> Task goal
In the data below, repeat the line containing "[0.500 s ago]" and every following line exactly, up to and including the last line. Exclude pictures.

> Collected material
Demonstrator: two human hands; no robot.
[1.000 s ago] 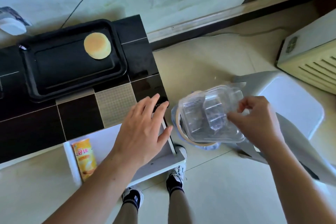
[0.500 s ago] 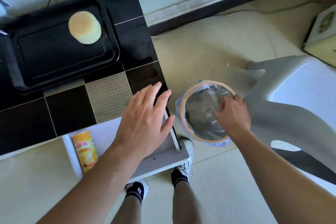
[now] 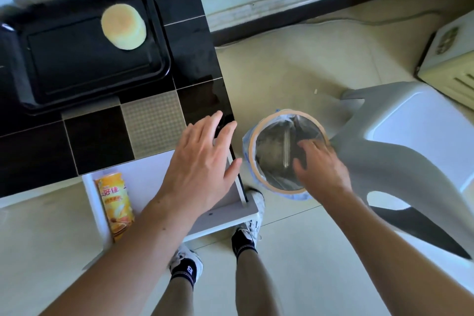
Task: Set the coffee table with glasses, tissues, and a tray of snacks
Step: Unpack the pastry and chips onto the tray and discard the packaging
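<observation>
Single head cam, wide-angle, looking steeply down from standing height past both forearms to the person's own shoes [image 3: 252, 215]. It is framing the black tiled coffee table [image 3: 97, 141] corner at upper left, a lined waste bin [image 3: 282, 151] near centre and a white plastic stool [image 3: 410, 141] at right, all close. Edges are bowing from lens distortion. No second view, so nothing is overlapping.

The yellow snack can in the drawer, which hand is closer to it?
Left. The left hand is spread over the table corner, just up and right of the yellow snack can. The right hand is farther right, reaching into the bin on the floor.
</observation>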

> Response to the task
[0.500 s ago] 
[now] 
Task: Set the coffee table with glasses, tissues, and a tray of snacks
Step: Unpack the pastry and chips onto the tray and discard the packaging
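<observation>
Single head cam, wide-angle, looking steeply down from standing height past both forearms to the person's own shoes [image 3: 252, 215]. It is framing the black tiled coffee table [image 3: 97, 141] corner at upper left, a lined waste bin [image 3: 282, 151] near centre and a white plastic stool [image 3: 410, 141] at right, all close. Edges are bowing from lens distortion. No second view, so nothing is overlapping.

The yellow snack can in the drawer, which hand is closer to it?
Left. The left hand is spread over the table corner, just up and right of the yellow snack can. The right hand is farther right, reaching into the bin on the floor.
</observation>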

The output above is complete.